As far as SIPS is concerned, I am about half-way through incorporating the first two enhancements mentioned in the 'SIPS Enchancement Thread'. I will try to finish these and then release the next version (V110) but I have no idea of how long that will take me. If and when I get it done, I will post it along with updated documentation. I had intended to post more information as to why I am overhauling the User Preset system but that will now have to wait until I can update the User's Guide for V110. I had also planned to continue the technical discussion and try to resolve the 'big release sample triggering issue'. From that, I had hoped we could decide whether or not to include any RT support in V110. Right now, I don't know if I will be able to pursue that issue any more. However, V105 was released with a very comprehensive documentation package, so even if I can't make any further contribution to SIPS at all, I'm sure that someone like Nils will be able to pick up where I leave off if that seems a worthwhile thing to do.

I am truly sorry to have to do something like this so abruptly, but, I really have no choice in the matter and I hope you will all understand.

May God Bless all of you,

Bob


----------



## ComposerDude (May 29, 2006)

Your talents and contributions are very much appreciated. We will miss you.

Wishing you all the best in health and life.

-Peter


----------



## Tatsu Nagao (May 29, 2006)

How should I say with my bad English, your achievement is exactly the symbol of what Kontakt2 has offered end-users. By making a study of your pioneering scripts, many users have begun to write their own scripts.
Probably, some people will take over the efforts to complete SIPS from you, because SIPS is the most valuable script in our time.
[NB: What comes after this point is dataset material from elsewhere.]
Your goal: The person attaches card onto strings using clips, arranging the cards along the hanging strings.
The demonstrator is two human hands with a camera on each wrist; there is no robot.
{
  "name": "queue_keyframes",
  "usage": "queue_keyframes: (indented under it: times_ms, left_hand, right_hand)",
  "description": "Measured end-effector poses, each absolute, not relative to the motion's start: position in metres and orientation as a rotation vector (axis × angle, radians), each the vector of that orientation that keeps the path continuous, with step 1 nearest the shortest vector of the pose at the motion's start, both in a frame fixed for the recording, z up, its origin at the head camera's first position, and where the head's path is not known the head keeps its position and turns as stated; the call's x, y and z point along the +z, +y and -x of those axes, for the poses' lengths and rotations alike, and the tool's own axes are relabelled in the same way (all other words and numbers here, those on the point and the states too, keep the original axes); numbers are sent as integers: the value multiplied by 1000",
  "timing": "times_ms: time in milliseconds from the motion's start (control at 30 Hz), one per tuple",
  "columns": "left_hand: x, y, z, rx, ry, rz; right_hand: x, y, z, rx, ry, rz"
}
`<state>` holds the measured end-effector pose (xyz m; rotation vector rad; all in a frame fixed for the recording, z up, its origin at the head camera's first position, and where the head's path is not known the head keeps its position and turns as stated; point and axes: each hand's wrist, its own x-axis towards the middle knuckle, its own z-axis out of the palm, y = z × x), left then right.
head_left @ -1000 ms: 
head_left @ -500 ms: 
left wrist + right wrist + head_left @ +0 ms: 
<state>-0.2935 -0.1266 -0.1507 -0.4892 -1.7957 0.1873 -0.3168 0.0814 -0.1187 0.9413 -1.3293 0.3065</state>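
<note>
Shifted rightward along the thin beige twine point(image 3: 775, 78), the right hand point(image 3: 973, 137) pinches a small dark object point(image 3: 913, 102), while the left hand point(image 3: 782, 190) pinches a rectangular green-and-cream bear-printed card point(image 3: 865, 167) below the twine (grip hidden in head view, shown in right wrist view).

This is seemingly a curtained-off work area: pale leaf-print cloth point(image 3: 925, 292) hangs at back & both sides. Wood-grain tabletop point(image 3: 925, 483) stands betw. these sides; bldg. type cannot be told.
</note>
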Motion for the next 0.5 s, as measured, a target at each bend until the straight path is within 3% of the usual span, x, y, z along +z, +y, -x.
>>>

Pay strict attentiion to your health and forget SIPS in the meantime, and come back later.

with many thanks,


----------



## Thonex (May 29, 2006)

Hi Bob,

I'm sorry to hear this.... but you have all our best wishes for the best in health and happiness. Take care of yourself and please know that all of us deeply appreciate all you have done for us with your scripts and help.

Cheers Bob.


Take care,

Andrew K


----------



## Patrick de Caumette (May 29, 2006)

Sorry to hear about your health Bob :cry: 

Please take good care of yourself. Make sure to drink a little wine now and then: in moderation, it helps blood circulation...

May God bless you as well


----------



## Hans Adamson (May 29, 2006)

Bob,

Thanks for being so generous with your ideas and creativity. I hope you will feel better following your doctor's advice. While you're staying away, getting better, the baton is passed on to Kotori, Thonex, Dynamitec, and others on this forum until you visit us again.

All the best,
Hans


----------



## Frederick Russ (May 29, 2006)

You'll be missed! Thanks for all your incredible contributions! Get well and hope to see you around when you're feeling better - you know where to find us


----------



## sbkp (May 29, 2006)

Best wishes to you, Bob. Take care of yourself.

- Stefan


----------



## kotori (May 30, 2006)

That really saddens me to hear, Bob. Your warmth, generosity, thorough knowledge and humbleness is really a shining light around here. Please rest and we'll all hope and pray you get better soon. I'm sure I or somebody else will continue the development of SIPS if needed, so don't put any unnecessary pressure on yourself. Please rest and concentrate on getting better.

Take care,
Nils


----------



## Per K (May 30, 2006)

take care and recover soon


----------



## Dynamitec (May 30, 2006)

Hi Bob,

i'm also very sorry, to hear this! I wish you all the best and all you need to become healthy again!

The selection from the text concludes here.